Between 1849 and 1851 King Maximilian II instructed the architect Eduard Riedel to redesign the site in Neo-Gothic style, with added crenellations and four towers, for which the king bought additional land. Maximilian's son Ludwig II of Bavaria had a fifth tower constructed, which he called Isolde. In 1853 Maximilian had a small private harbour built.

Ludwig II used the site as his summer residence, moving here regularly every year on 11 May. For this purpose he established a telegraph line from Berg to the capital Munich.

In 1868 the Czarina of Russia Maria Alexandrovna visited Berg upon the King's invitation. Ludwig made it her residence for the duration of her visit and had it magnificently decorated for the occasion, as the site was otherwise rather modestly appointed by Ludwig's standards. He held a legendary festival in her honor with lanterns throughout the park and fireworks.

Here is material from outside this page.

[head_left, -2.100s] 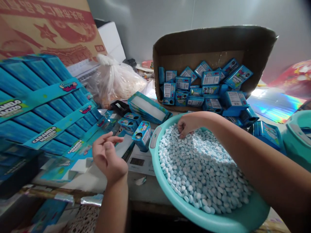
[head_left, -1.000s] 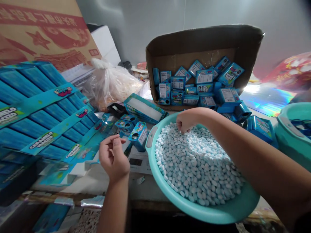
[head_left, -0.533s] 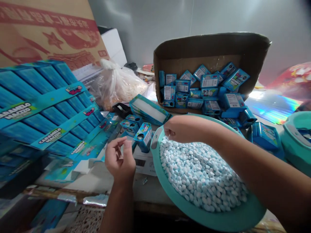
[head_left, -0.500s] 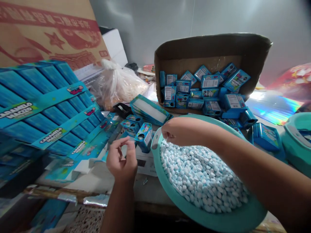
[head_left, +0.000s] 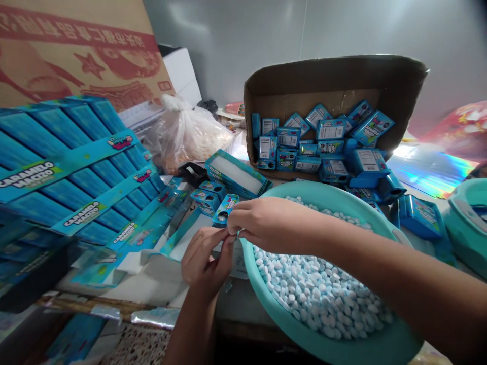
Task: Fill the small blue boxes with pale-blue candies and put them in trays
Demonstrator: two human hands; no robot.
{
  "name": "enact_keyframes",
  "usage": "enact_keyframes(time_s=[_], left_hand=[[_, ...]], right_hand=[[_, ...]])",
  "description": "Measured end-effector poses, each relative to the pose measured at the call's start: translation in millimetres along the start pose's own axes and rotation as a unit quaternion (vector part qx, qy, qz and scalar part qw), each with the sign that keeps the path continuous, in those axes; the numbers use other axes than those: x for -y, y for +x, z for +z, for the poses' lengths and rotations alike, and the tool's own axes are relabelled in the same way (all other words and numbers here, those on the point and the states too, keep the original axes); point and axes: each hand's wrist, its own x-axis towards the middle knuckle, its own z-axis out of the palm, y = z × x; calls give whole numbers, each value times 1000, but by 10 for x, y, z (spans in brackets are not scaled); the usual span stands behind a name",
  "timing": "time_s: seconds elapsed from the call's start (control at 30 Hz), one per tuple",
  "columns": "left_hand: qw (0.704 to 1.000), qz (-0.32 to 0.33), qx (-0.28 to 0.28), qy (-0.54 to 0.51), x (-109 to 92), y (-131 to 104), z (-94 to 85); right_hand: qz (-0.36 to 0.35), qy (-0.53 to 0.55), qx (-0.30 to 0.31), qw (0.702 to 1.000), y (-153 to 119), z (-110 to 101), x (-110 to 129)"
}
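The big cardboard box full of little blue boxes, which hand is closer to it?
Right. The right hand hovers over the basin's near-left rim, just below the cardboard box; the left hand sits lower and further left.

The big tub (head_left: 335, 350) at the lower right is smooth, shiny plastic, and the candies (head_left: 319, 294) in it look matt and chalky. The small boxes (head_left: 331, 133) sit in a rough brown cardboard box (head_left: 335, 76). At upper left, a bag (head_left: 190, 134) is thin, crinkly see-through plastic.
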Motion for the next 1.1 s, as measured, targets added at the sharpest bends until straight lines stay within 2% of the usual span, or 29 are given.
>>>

The surrounding park was fashioned and cultivated by his predecessors according to contemporary ideas of garden design, from a formal Baroque garden to an English landscape garden. Ludwig had the "Moorish Kiosk" set up here which Franz von Seitz had designed and built for the Winter Garden on the roof of the Munich Residenz. In 1876 the King had a small chapel built.

On 12 June 1886, Ludwig, after he had just been declared mentally impaired and incapable of ruling and his uncle Luitpold having been appointed regent, was transferred to Berg Palace. On June 13 he and his physician Bernhard von Gudden were found dead in the shallow waters at the banks of Lake Starnberg. The deaths remain contested, despite the official statement of drowning. A votive chapel and a memorial cross in the lake's shallows mark the site since.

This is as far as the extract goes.